Lorsque Mme Monkam Elise est informée de la situation en mars 2015, elle initie, dès avril 2015 et devant le Tribunal de première instance (TPI) de Bafang, une procédure judiciaire pour obtenir aussi bien la suppression de l’ouvrage de M. Nguemeni sur son terrain que la nullité de transaction que ce dernier a eue avec le chef et M. Kwepe. Elle précise n’avoir jamais donné à quiconque le pouvoir de ventre son terrain. Plusieurs autres procédures parallèles sont engagées pour mettre à nu la fraude dont elle se dit victime.
En réaction, M. Nguemeni va saisir le président du Tribunal de grande instance (TGI) du Haut Nkam d’une requête dite «d’injonction de payer valant action en validité d’inscription d’hypothèque provisoire» sur le terrain qu’il occupe sans titre. Dans son recours, il déclare que Mme Monkam lui doit une somme de 28 millions de francs ; des fonds qu’il dit lui avoir remis pour l’achat de son terrain. Mais toutes «les démarches entreprises pour recouvrer son argent sont demeurées vaines», dit-il. Il demande au juge de contraindre la dame à lui verser cet argent dans les 15 jours ou, à défaut, qu’une inscription hypothécaire soit portée à son profit sur le titre foncier de Mme Monkam. Les 28 millions de francs revendiqués représentent en fait la somme totale prétendument versée entre les mains du chef Monkam Tientcheu augmentée des frais de procédures pour l’achat du terrain.
Entre le 15 novembre et le 10 décembre 2015, le président du TGI de Bafang a rendu en faveur de M. Nguemeni deux ordonnances : la première autorise l’homme d’affaires à prendre en hypothèque le terrain de Mme Monkam Elise au prix de 28 millions de francs. La seconde valide une «injonction de payer valant action en validité d’inscription d’hypothèque provisoire». L’opposition de Mme Elise Monkam aux deux ordonnances ne va rien changer. Outre ces revers, la dame constate que toutes ses procédures introduites devant les tribunaux de Bafang contre M. Nguemeni se soldent à chaque fois par un échec.
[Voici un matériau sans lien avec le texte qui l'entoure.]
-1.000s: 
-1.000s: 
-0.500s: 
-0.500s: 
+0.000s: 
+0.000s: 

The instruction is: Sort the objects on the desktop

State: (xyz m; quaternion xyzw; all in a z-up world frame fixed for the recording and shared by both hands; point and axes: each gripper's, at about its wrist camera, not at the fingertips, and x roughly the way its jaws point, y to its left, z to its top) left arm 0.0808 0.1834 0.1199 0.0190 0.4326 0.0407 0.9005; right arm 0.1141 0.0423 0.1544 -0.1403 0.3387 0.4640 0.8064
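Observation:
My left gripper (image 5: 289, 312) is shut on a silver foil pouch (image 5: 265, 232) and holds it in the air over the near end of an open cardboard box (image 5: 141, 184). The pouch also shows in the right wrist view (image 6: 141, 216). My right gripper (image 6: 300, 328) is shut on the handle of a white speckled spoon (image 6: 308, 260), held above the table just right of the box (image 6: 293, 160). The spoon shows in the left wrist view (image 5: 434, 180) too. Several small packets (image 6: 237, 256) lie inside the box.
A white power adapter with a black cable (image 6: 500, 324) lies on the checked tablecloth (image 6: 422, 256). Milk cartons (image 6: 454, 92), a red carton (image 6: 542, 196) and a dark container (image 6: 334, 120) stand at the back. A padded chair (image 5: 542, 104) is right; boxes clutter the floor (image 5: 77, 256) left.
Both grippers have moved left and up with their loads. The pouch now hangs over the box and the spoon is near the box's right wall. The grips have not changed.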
Mme Monkam avait sa petite idée au sujet de ce qu’elle considère comme des faveurs indues accordées à l’homme d’affaires sur la place judiciaire de Bafang : «Le président John John (président du TGI du Haut-Nkam à l’époque des faits) tire les ficelles dans l’ombre au profit de Jean Claude Nguemeni», écrivait-elle. Elle déclarait que le magistrat incriminé l’avait invitée dans son bureau pour l’obliger à «arranger l’affaire». Elle ne s’y était pas rendue. Elise Monkam, qui disait craindre pour sa vie dans de multiples correspondances adressées aux autorités, est décédée en juin 2019, deux semaines après une garde à vue à la brigade de Banka.